One of those emails had the subject line “Rape Toy,” while another read, “Come over and rape me,” Cunha testified.

When Margolin asked Cunha if he was able to examine Ian Diaz’s phone, Cunha said he did not because “his mother now has the phone and she lives in Idaho.” This revelation prompted the Orange County judge to ask, “Did his mama take it away from him?” In response, Cunha testified that Diaz’s mother simply needed a new phone.

On Tuesday, Margolin said email records showed that someone logged into one phony account at the couple’s condo on May 24 and May 26, 2016. But because Angela Diaz took a flight to Arizona for her grandfather’s funeral, departing May 25 and returning May 28, she was likely not the person who logged in.

In response, prosecutors said the incriminating emails were sent before Angela Diaz’s flight; the emails sent after she left were traced back to a cellphone, but they couldn’t identify a specific location. One email was connected to a virtual private network.

A Tangled History With an Ex

This week’s testimony also included allegations that Hadley had post-traumatic stress disorder from an abusive relationship with Ian Diaz.

Hadley said that her former beau used to snoop through her computers and kept copies of her computer files, Cunha testified. (According to Cunha, Ian Diaz later admitted to this claim.)

She also accused Ian Diaz of tracking the miles on her car with a device because he didn’t believe that she was going to work, Cunha said.

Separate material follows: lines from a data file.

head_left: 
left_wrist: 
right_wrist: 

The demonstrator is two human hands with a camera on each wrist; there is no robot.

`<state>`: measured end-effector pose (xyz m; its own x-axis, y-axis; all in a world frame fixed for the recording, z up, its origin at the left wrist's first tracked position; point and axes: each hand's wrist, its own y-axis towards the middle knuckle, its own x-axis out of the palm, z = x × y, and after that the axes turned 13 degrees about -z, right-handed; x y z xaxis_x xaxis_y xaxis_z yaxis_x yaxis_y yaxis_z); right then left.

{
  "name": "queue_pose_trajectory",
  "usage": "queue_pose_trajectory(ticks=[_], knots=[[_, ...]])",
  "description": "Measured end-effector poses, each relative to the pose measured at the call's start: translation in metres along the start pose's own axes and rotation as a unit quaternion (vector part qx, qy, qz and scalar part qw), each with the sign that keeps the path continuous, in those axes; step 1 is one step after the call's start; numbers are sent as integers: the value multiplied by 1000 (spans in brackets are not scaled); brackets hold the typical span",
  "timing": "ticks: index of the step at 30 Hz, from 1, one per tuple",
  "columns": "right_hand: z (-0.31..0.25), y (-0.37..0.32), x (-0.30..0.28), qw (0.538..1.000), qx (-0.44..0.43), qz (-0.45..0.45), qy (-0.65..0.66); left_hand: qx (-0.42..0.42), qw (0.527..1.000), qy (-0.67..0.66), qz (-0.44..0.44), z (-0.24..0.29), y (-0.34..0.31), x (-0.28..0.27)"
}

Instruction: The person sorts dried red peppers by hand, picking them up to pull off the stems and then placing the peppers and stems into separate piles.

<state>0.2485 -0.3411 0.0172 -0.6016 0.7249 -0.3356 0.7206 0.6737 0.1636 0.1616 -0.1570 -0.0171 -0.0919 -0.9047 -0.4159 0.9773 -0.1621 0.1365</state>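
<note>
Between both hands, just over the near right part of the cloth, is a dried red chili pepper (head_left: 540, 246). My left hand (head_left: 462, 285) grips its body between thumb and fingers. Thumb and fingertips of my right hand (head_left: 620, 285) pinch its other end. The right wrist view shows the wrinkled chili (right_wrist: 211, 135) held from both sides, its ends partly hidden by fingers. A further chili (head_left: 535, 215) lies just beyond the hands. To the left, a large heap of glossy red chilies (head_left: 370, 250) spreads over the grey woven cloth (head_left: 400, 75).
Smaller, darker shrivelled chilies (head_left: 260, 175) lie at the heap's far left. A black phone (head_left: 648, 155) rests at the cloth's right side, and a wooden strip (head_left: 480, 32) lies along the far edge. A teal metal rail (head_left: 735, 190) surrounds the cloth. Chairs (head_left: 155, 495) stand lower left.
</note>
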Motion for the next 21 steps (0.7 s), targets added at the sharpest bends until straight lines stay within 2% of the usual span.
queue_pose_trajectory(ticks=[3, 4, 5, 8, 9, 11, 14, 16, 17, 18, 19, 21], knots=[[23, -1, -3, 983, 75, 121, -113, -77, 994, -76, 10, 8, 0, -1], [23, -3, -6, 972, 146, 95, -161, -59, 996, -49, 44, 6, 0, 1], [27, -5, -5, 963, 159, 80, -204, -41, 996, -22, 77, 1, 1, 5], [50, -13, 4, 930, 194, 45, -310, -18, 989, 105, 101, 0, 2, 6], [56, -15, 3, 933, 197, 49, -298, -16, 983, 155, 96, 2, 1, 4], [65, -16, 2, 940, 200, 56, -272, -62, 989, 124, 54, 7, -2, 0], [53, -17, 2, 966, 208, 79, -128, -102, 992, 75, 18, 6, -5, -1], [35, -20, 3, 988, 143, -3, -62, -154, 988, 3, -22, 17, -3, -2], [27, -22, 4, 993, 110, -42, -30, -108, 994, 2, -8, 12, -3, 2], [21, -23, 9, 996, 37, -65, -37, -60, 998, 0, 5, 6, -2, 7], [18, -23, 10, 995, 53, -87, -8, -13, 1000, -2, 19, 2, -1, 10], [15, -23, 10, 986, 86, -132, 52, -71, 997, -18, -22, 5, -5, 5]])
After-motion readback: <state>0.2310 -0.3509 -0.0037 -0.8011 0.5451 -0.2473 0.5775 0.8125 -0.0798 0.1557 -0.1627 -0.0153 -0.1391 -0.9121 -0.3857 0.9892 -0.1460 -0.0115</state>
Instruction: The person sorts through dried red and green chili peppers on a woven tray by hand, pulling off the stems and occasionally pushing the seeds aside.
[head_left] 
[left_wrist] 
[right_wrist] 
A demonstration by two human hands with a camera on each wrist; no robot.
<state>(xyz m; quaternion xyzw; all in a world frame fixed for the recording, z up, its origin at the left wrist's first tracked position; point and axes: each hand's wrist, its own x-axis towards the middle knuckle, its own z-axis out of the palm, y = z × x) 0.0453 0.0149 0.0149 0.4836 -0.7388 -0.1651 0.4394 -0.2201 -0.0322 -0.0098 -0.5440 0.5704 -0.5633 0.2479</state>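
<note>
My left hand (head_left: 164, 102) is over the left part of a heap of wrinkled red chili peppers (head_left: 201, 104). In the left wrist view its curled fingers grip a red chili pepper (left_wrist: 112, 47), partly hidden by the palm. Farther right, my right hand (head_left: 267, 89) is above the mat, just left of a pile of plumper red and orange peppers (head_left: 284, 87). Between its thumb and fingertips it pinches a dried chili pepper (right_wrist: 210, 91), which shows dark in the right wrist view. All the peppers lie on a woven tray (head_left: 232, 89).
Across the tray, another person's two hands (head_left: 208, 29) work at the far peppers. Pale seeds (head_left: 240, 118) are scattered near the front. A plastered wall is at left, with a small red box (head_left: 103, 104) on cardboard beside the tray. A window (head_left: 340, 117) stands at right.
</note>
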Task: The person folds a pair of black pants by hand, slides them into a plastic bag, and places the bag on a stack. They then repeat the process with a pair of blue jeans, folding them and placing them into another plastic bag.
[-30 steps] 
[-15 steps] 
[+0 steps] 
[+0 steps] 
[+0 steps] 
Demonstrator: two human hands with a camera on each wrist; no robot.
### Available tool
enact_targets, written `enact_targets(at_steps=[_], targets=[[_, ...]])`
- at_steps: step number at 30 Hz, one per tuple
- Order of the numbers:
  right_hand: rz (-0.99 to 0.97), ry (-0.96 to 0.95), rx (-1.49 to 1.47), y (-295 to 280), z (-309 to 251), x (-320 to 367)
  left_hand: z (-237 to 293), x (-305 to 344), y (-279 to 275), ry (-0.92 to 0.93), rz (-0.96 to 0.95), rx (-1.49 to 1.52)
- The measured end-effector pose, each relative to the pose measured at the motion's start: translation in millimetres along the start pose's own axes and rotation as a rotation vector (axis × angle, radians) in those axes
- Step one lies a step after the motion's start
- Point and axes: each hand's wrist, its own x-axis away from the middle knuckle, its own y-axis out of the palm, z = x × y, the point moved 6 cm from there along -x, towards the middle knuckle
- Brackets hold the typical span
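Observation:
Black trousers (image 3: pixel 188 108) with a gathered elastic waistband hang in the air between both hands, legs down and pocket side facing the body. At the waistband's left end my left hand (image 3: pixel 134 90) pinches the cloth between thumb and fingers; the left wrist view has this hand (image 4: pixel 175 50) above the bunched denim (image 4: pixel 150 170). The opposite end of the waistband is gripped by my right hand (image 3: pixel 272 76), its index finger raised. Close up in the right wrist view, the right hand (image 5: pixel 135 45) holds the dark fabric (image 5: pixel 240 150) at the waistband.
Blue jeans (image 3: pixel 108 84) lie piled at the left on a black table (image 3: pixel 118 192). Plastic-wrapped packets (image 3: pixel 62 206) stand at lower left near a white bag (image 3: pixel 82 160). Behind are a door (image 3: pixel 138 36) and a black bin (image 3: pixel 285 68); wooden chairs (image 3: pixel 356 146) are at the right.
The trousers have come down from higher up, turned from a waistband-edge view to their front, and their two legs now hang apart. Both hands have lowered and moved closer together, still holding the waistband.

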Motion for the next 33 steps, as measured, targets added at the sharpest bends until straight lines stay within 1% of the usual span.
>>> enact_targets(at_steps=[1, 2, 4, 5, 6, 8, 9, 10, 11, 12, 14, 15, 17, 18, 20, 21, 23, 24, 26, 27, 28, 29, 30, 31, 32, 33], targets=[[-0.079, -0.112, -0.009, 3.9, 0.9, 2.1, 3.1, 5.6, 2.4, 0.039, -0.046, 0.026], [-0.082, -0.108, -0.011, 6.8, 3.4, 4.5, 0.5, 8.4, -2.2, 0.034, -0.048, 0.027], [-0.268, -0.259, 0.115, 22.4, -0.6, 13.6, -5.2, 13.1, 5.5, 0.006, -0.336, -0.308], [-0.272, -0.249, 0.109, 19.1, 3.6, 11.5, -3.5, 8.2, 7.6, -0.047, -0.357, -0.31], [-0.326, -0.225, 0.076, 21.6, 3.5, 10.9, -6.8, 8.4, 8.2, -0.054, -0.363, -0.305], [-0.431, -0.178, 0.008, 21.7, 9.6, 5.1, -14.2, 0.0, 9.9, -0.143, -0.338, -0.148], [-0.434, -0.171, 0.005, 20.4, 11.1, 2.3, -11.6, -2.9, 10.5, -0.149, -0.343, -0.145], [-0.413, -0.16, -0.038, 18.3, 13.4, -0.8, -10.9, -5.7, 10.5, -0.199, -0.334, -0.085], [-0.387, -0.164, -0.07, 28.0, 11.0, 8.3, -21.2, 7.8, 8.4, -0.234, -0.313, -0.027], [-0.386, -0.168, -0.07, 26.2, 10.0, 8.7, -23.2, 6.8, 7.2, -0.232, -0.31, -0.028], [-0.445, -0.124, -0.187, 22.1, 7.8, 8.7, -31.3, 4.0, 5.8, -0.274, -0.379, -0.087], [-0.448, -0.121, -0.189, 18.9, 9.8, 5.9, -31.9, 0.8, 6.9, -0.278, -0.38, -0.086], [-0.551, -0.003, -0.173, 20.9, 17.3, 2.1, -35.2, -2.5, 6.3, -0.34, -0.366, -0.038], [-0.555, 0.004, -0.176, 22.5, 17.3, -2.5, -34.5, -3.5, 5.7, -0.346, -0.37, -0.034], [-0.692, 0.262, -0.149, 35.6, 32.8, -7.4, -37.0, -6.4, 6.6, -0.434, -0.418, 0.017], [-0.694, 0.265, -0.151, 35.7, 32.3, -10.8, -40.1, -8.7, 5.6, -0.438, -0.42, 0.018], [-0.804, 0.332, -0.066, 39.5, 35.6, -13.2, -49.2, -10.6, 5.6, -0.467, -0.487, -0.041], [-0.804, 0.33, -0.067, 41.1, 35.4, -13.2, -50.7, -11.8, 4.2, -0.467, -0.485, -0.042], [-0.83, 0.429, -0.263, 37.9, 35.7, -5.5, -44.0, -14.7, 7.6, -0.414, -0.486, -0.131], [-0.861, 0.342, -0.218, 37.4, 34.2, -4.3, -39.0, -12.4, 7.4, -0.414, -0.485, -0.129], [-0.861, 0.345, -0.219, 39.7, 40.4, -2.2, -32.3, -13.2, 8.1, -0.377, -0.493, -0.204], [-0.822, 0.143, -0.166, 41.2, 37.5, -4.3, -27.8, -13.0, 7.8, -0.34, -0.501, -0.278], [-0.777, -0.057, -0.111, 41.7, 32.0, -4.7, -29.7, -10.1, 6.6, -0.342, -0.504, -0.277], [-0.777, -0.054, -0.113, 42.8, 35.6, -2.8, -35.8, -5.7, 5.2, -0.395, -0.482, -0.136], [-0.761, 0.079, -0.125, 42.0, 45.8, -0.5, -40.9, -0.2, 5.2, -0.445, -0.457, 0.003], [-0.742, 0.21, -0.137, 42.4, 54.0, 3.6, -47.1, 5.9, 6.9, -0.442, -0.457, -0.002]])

After they broke up in late 2015, Ian Diaz allegedly emailed Hadley pornographic material, Cunha testified.

The detective added that Hadley blamed her PTSD, in part, on Ian Diaz’s requests that they have a threesome with another man.

Ian Diaz allegedly made similar propositions with his new wife.

Emails between Ian and Angela Diaz, from the summer of 2016, show that he asked her to participate in sexual encounters with him and another man, Cunha said.

According to emails found on Angela’s phone, Angela “said she would do anything for him and she was okay with it if he was,” Cunha testified.

In August 2016, someone named “Lacey” sent a mysterious email to a Daily Beast reporter claiming that she had dated Ian Diaz and that Angela Diaz was a victim of her own husband, too. (When asked to confirm her identity, Lacey stopped responding.)

“She was attacked, almost raped and stalked, yet this man continually contacts other women and has really no business doing that,” the email said. “Angela is a really pretty nice girl and has been a victim of not only Michelle, but her cheating hubby.”

The email included a professional photo of Angela and Ian together, as well as a photo of Angela and her mother.

“I have these pictures so you can see for yourself how she is,” the sender concluded. “The media needs to investigate this.”

On Tuesday, an Anaheim investigator testified that Detective Cunha received similar emails from the same “Lacey.” While Lacey is a real person, her name was misspelled in the fake email account, the officer said. Police interviewed the woman, who said she had no idea someone was sending messages using her identity.